**Task to complete:**
One range is to be output from the listing below, exactly as written: the line with "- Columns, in" to the line with "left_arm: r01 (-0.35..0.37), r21", both kept.

**Extracted data:**
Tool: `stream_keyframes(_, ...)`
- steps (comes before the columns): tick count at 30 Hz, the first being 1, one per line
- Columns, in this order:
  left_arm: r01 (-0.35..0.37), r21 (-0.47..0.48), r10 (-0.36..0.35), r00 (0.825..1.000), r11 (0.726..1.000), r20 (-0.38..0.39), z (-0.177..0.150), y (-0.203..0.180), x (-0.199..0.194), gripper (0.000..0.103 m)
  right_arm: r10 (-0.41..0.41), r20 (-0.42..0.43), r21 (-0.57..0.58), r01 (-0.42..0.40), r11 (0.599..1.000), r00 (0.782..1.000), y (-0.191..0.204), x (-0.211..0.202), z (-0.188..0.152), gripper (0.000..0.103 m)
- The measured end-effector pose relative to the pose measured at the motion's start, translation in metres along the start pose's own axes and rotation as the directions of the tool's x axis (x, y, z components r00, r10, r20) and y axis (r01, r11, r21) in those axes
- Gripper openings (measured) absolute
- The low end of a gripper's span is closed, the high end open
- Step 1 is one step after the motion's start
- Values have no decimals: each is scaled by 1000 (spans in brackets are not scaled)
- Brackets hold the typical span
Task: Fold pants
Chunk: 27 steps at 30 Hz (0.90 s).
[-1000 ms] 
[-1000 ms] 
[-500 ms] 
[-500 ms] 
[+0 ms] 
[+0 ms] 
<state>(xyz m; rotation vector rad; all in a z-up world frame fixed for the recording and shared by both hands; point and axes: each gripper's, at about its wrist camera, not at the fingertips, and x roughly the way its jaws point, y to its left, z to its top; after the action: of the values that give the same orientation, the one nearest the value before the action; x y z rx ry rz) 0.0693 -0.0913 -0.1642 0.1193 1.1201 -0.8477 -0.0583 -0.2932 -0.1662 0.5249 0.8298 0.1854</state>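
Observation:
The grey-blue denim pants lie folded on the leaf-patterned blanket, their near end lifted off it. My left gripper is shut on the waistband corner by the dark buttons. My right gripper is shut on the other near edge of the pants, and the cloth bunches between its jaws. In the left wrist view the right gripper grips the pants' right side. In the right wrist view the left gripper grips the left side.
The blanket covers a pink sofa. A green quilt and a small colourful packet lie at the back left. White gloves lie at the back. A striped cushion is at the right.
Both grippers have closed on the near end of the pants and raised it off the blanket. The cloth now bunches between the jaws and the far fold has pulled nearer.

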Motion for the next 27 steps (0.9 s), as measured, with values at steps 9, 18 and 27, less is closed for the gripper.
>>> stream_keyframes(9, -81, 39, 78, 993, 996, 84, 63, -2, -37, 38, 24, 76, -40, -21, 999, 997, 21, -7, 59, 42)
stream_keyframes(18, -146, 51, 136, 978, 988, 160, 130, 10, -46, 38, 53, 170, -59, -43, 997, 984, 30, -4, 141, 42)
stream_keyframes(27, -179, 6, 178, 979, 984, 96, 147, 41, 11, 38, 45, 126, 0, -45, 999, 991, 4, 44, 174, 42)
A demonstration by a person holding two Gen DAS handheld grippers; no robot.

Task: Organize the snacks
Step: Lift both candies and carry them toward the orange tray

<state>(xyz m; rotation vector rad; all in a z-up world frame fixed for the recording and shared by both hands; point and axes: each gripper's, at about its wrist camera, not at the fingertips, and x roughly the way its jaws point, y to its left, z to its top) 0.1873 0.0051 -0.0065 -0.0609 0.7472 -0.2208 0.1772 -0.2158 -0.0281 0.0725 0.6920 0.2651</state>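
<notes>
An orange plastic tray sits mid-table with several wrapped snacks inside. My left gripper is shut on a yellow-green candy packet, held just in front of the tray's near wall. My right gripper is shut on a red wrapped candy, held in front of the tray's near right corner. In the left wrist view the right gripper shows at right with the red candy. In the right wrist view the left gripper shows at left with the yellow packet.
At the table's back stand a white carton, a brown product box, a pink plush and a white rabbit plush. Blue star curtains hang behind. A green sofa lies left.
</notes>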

**Response to this exercise:**
- Columns, in this order:
  left_arm: r01 (-0.35..0.37), r21 (-0.47..0.48), r10 (-0.36..0.35), r00 (0.825..1.000), r11 (0.726..1.000), r20 (-0.38..0.39), z (-0.177..0.150), y (-0.203..0.180), x (-0.199..0.194), gripper (0.000..0.103 m)

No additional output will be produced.